Apesar de baixa letalidade, a infecção por Chikungunya pode ocasionar lesões articulares muito dolorosas, com elevado grau de incapacitação dos pacientes acometidos. A artrite secundária à Chikungunya pode persistir por meses, e até mesmo anos.
Os fatores de risco para a cronificação dos problemas articulares incluem:
• Sintomas mais intensos na fase aguda (febre alta, calafrios, rash severo, dores intensas)
• Idade maior que 45 anos (50 vezes maior risco de morte)
• Carga viral elevada
• Títulos elevados de anticorpos para Chikungunya
• A provável causa da cronificação é a replicação viral persistente em articulações
Não há vacina contra a infecção, e a prevenção deve ser feita evitando-se picadas de mosquitos (cobertura das áreas corporais expostas a picada do mosquito, e/ou uso de repelentes). Os mosquitos vetores podem ser identificados por faixas brancas sobre os seus corpos e pernas negras. Eles são mordedores agressivos, diurnos, com pico de atividade de alimentação ao amanhecer e ao entardecer.
É de extrema importância no combate à disseminação da doença a eliminação de criadouros potenciais para o mosquito transmissor. Recipientes contendo água parada, lixo e detritos em geral devem ser removidos das proximidades das residências, reduzindo o risco de proliferação dos mosquitos transmissores desta virose.

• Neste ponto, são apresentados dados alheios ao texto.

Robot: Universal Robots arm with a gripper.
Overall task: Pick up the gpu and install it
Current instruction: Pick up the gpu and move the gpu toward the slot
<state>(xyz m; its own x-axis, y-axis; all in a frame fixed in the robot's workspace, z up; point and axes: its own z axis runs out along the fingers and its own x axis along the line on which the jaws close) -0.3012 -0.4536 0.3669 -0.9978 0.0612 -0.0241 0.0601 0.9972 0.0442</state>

A Academia Nacional de Medicina alerta que a possibilidade da febre Chikungunya se tornar epidêmica em nosso país é muito grande. O Ministério da Saúde informou a ocorrência de 211 casos até outubro, entretanto, apenas em Feira de Santana na Bahia, já foram diagnosticados 1.245 casos.
Além disso, a doença não pode ser considerada “uma Dengue leve” como se falava no início, pois pode ser grave e é extremamente incapacitante, podendo evoluir para dores articulares crônicas, o que a torna um problema de saúde pública da maior relevância.